-- Work task --
Every line of the material below, from the top through the line with "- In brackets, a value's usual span", should be reproduced exactly.

-- Task input --
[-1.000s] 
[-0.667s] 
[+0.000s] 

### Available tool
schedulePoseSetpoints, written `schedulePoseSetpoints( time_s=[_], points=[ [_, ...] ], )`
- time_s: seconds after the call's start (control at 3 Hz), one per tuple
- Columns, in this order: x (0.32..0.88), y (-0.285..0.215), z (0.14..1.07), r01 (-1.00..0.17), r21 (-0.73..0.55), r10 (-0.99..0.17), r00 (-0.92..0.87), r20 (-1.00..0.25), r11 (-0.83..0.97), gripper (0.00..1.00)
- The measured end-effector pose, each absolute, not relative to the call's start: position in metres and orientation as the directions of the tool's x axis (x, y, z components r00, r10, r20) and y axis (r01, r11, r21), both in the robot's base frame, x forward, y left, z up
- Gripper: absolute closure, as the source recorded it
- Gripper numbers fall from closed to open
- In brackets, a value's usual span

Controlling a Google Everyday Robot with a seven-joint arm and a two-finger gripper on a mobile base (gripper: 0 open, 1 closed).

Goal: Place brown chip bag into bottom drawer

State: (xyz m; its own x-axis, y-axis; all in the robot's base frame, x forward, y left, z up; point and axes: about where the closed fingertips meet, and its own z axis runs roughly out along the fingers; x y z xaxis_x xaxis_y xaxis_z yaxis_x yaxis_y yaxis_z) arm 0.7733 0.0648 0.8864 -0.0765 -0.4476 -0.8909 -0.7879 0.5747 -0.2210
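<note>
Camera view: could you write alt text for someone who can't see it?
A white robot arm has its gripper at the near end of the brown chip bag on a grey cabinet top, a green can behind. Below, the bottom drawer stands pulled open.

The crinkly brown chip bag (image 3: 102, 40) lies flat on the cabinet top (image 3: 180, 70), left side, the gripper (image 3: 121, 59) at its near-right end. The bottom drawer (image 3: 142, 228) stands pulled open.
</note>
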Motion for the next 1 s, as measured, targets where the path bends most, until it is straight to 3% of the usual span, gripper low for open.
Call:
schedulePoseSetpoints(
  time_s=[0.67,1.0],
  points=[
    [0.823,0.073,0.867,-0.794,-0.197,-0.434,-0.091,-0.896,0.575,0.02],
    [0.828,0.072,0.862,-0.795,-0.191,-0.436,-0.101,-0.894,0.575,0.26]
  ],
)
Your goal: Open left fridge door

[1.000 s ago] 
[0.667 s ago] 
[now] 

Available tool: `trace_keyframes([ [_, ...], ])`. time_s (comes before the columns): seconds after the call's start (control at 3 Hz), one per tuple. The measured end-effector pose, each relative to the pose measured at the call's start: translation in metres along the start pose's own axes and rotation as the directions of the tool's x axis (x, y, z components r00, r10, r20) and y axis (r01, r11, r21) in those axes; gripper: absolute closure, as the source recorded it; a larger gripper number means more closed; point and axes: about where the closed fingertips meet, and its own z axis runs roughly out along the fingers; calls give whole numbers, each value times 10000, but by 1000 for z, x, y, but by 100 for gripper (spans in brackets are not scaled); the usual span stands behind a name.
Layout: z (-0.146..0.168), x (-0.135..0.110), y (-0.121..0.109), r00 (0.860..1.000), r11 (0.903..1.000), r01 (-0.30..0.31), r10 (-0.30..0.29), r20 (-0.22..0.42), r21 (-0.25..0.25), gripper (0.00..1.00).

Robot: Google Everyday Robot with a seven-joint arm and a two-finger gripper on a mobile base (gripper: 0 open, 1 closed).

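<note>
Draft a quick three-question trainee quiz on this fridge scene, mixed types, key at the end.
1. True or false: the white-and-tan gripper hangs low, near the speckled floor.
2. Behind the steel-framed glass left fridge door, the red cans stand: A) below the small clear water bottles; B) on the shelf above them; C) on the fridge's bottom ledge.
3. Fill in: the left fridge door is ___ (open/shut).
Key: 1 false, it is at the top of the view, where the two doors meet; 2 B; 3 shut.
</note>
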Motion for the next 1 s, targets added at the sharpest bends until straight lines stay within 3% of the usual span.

-- Result for this exercise --
[-1.000s] 
[-0.667s] 
[+0.000s] 

### Available tool
schedulePoseSetpoints, written `schedulePoseSetpoints( time_s=[_], points=[ [_, ...] ], )`
- time_s: seconds after the call's start (control at 3 Hz), one per tuple
- Columns, in this order: x (0.32..0.88), y (-0.285..0.215), z (0.14..1.07), r01 (-1.00..0.17), r21 (-0.73..0.55), r10 (-0.99..0.17), r00 (-0.92..0.87), r20 (-1.00..0.25), r11 (-0.83..0.97), gripper (0.00..1.00)
- The measured end-effector pose, each absolute, not relative to the call's start: position in metres and orientation as the directions of the tool's x axis (x, y, z components r00, r10, r20) and y axis (r01, r11, r21), both in the robot's base frame, x forward, y left, z up
- Gripper: absolute closure, as the source recorded it
- Gripper numbers fall from closed to open
- In brackets, a value's usual span

The answer to this exercise has been written out completely.